» **Task description**: The answer must consist of every line below that holds the word "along".

START Raw data

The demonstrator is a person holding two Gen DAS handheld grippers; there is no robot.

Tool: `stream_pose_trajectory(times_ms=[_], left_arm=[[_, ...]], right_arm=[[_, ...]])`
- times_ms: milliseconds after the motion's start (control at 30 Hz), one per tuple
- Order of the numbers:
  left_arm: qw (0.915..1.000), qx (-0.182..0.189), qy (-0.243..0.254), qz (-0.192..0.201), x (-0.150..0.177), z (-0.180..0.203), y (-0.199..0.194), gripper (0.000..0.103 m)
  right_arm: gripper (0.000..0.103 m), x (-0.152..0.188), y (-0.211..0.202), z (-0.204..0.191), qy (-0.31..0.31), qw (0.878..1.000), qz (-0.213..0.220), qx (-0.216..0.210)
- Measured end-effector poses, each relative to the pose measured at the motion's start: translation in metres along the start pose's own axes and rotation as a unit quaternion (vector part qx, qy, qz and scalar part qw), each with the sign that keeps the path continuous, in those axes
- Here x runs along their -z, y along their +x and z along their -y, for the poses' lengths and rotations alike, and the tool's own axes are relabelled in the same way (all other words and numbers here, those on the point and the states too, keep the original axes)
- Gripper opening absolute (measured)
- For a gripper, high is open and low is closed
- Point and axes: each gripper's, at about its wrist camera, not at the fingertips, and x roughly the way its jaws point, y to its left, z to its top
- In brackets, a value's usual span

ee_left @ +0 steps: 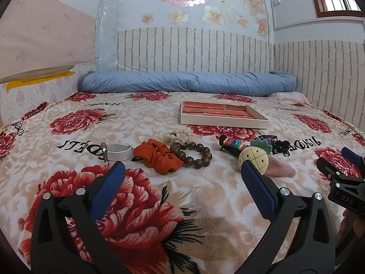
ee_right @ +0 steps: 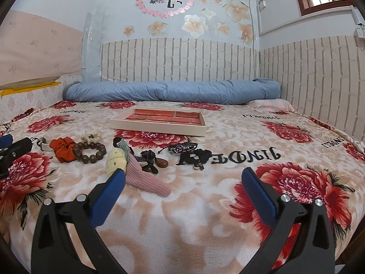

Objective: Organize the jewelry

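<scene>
While both grippers hover spread and empty over the blanket [ee_left: 205,196], nothing is in the tray [ee_left: 222,123] at 12 o'clock. Left gripper [ee_left: 182,171] faces scrunchie [ee_left: 159,156] and beads [ee_left: 194,155]; right gripper [ee_right: 182,178] has the pineapple clip [ee_right: 136,171] at 10 o'clock. Best approach low, pinch one item's edge without snagging neighbours.

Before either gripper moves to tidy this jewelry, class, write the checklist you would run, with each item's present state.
1. Left gripper open, nothing held: ok.
2. Right gripper open, nothing held: ok.
3. Tray empty, upright: ok.
4. Bead bracelet clear of others: not ok, it touches the orange scrunchie.
5. Watch lies alone: ok.
6. Black cords untangled: cannot tell.
</scene>
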Motion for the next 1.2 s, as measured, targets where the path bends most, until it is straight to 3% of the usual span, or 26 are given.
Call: stream_pose_trajectory(times_ms=[1200], left_arm=[[1.0, 0.004, -0.002, -0.007, 0.0096, 0.0022, 0.0054, 0.098]], right_arm=[[0.099, 0.0056, 0.0036, 0.0018, 0.002, 1.0, -0.005, -0.001]])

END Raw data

» **Solution for this problem**:
- Measured end-effector poses, each relative to the pose measured at the motion's start: translation in metres along the start pose's own axes and rotation as a unit quaternion (vector part qx, qy, qz and scalar part qw), each with the sign that keeps the path continuous, in those axes
- Here x runs along their -z, y along their +x and z along their -y, for the poses' lengths and rotations alike, and the tool's own axes are relabelled in the same way (all other words and numbers here, those on the point and the states too, keep the original axes)

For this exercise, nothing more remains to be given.